#### Exercise goal:
Copy all the data exactly, except the pictures.

== Material provided ==

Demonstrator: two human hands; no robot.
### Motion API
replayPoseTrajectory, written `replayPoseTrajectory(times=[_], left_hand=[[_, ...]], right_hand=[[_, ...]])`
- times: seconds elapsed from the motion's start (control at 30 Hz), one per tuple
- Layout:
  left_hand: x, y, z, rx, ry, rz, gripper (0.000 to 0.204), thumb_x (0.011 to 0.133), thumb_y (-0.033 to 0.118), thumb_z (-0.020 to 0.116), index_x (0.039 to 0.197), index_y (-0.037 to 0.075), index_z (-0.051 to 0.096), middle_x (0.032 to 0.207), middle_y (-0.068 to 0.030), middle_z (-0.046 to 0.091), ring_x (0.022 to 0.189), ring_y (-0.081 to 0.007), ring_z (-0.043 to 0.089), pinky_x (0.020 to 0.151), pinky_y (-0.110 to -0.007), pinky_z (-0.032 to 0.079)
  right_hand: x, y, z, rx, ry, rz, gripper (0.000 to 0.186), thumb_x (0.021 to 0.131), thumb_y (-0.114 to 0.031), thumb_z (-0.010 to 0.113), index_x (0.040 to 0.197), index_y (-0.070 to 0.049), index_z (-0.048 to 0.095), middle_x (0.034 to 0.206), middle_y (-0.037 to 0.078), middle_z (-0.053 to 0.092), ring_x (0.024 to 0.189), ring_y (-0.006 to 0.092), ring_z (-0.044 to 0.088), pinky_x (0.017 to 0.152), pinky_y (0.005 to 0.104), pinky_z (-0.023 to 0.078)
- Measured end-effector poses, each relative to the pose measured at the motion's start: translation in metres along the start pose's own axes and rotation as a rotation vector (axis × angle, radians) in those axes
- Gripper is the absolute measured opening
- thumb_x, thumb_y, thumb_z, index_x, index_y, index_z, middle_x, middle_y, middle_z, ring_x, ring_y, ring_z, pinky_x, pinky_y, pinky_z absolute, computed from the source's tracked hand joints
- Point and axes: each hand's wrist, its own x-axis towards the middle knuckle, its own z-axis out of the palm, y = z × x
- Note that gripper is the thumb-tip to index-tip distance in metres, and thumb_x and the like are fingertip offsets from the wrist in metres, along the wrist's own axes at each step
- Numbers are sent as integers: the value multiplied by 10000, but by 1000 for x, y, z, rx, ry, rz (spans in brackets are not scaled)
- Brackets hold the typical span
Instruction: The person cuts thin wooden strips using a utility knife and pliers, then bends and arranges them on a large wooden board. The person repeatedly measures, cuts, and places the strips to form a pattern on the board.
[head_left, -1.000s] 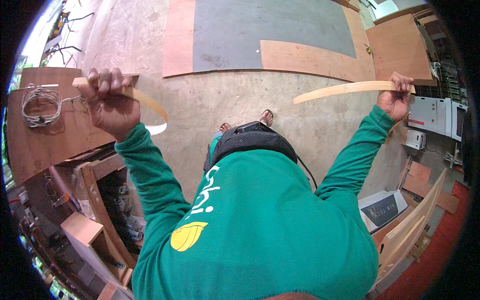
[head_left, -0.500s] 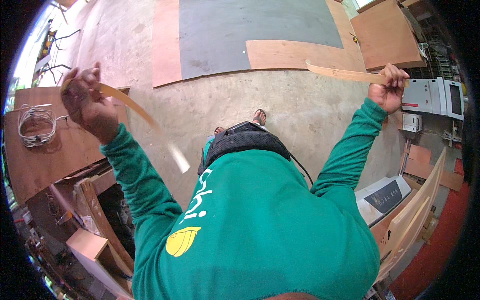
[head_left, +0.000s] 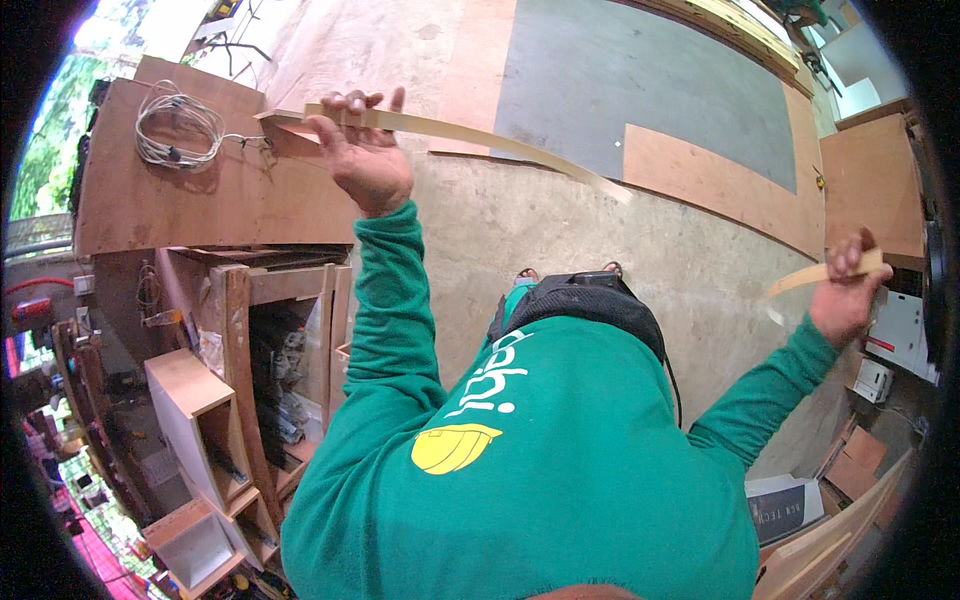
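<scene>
My left hand (head_left: 372, 168) is raised at the upper left, thumb and fingers gripping one end of a thin, pale wood strip (head_left: 480, 137). The strip reaches out to the right in a slight downward curve, its far end loose above the floor. Out at the right side, my right hand (head_left: 842, 292) pinches a second thin strip (head_left: 800, 279), whose visible free part is shorter and bends down toward its tip. A wide gap separates the two strips. Both forearms are in green sleeves.
Left of me, a coiled white cable (head_left: 180, 135) lies on a brown wooden board (head_left: 110, 205). Below it stand a wooden frame (head_left: 238, 350) and box-like pieces (head_left: 185, 415). A grey panel (head_left: 640, 90) with plywood edging (head_left: 700, 180) lies on the concrete floor (head_left: 450, 240). White equipment (head_left: 900, 335) stands at right.
My view has turned left. My left hand's strip has swung from hanging downward to reaching rightward. My right hand has lowered, and its strip now points down-left. Both hands keep their grip.
</scene>
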Motion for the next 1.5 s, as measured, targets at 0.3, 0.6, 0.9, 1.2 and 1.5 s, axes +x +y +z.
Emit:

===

#### Answer section:
Demonstrator: two human hands; no robot.
### Motion API
replayPoseTrajectory, written `replayPoseTrajectory(times=[_], left_hand=[[_, ...]], right_hand=[[_, ...]])`
- times: seconds elapsed from the motion's start (control at 30 Hz), one per tuple
- Layout:
  left_hand: x, y, z, rx, ry, rz, gripper (0.000 to 0.204), thumb_x (0.011 to 0.133), thumb_y (-0.033 to 0.118), thumb_z (-0.020 to 0.116), index_x (0.039 to 0.197), index_y (-0.037 to 0.075), index_z (-0.051 to 0.096), middle_x (0.032 to 0.207), middle_y (-0.068 to 0.030), middle_z (-0.046 to 0.091), ring_x (0.022 to 0.189), ring_y (-0.081 to 0.007), ring_z (-0.043 to 0.089), pinky_x (0.020 to 0.151), pinky_y (-0.110 to -0.007), pinky_z (-0.032 to 0.079)
  right_hand: x, y, z, rx, ry, rz, gripper (0.000 to 0.186), thumb_x (0.021 to 0.131), thumb_y (-0.114 to 0.031), thumb_z (-0.010 to 0.113), index_x (0.040 to 0.197), index_y (-0.070 to 0.049), index_z (-0.048 to 0.095), middle_x (0.034 to 0.206), middle_y (-0.037 to 0.078), middle_z (-0.053 to 0.092), ring_x (0.024 to 0.189), ring_y (-0.006 to 0.092), ring_z (-0.044 to 0.088), pinky_x (0.017 to 0.152), pinky_y (0.005 to 0.104), pinky_z (-0.023 to 0.078)
- Measured end-effector poses, each relative to the pose measured at the motion's start: translation in metres along the start pose's own axes and rotation as a rotation vector (axis × angle, radians) in those axes
- Gripper is the absolute measured opening
- thumb_x, thumb_y, thumb_z, index_x, index_y, index_z, middle_x, middle_y, middle_z, ring_x, ring_y, ring_z, pinky_x, pinky_y, pinky_z absolute, computed from the source's tracked hand joints
- Point and axes: each hand's wrist, its own x-axis towards the middle knuckle, its own z-axis out of the palm, y = z × x
- Note that gripper is the thumb-tip to index-tip distance in metres, and thumb_x and the like are fingertip offsets from the wrist in metres, along the wrist's own axes at each step
- Numbers are sent as integers: the value multiplied by 10000, but by 1000 for x, y, z, rx, ry, rz (spans in brackets are not scaled)
- Brackets hold the typical span
Instruction: The person cuts thin wooden strips using a utility knife and pliers, then bends and arranges them on a large wooden board. The person repeatedly measures, cuts, and places the strips to form a pattern on the board.
[head_left, -1.000s] 
[head_left, -0.500s] 
[head_left, +0.000s] 
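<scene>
My left hand (head_left: 372, 168) is raised at the upper left, thumb and fingers gripping one end of a thin, pale wood strip (head_left: 480, 137). The strip reaches out to the right in a slight downward curve, its far end loose above the floor. Out at the right side, my right hand (head_left: 842, 292) pinches a second thin strip (head_left: 800, 279), whose visible free part is shorter and bends down toward its tip. A wide gap separates the two strips. Both forearms are in green sleeves.
Left of me, a coiled white cable (head_left: 180, 135) lies on a brown wooden board (head_left: 110, 205). Below it stand a wooden frame (head_left: 238, 350) and box-like pieces (head_left: 185, 415). A grey panel (head_left: 640, 90) with plywood edging (head_left: 700, 180) lies on the concrete floor (head_left: 450, 240). White equipment (head_left: 900, 335) stands at right.
My view has turned left. My left hand's strip has swung from hanging downward to reaching rightward. My right hand has lowered, and its strip now points down-left. Both hands keep their grip.
</scene>
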Motion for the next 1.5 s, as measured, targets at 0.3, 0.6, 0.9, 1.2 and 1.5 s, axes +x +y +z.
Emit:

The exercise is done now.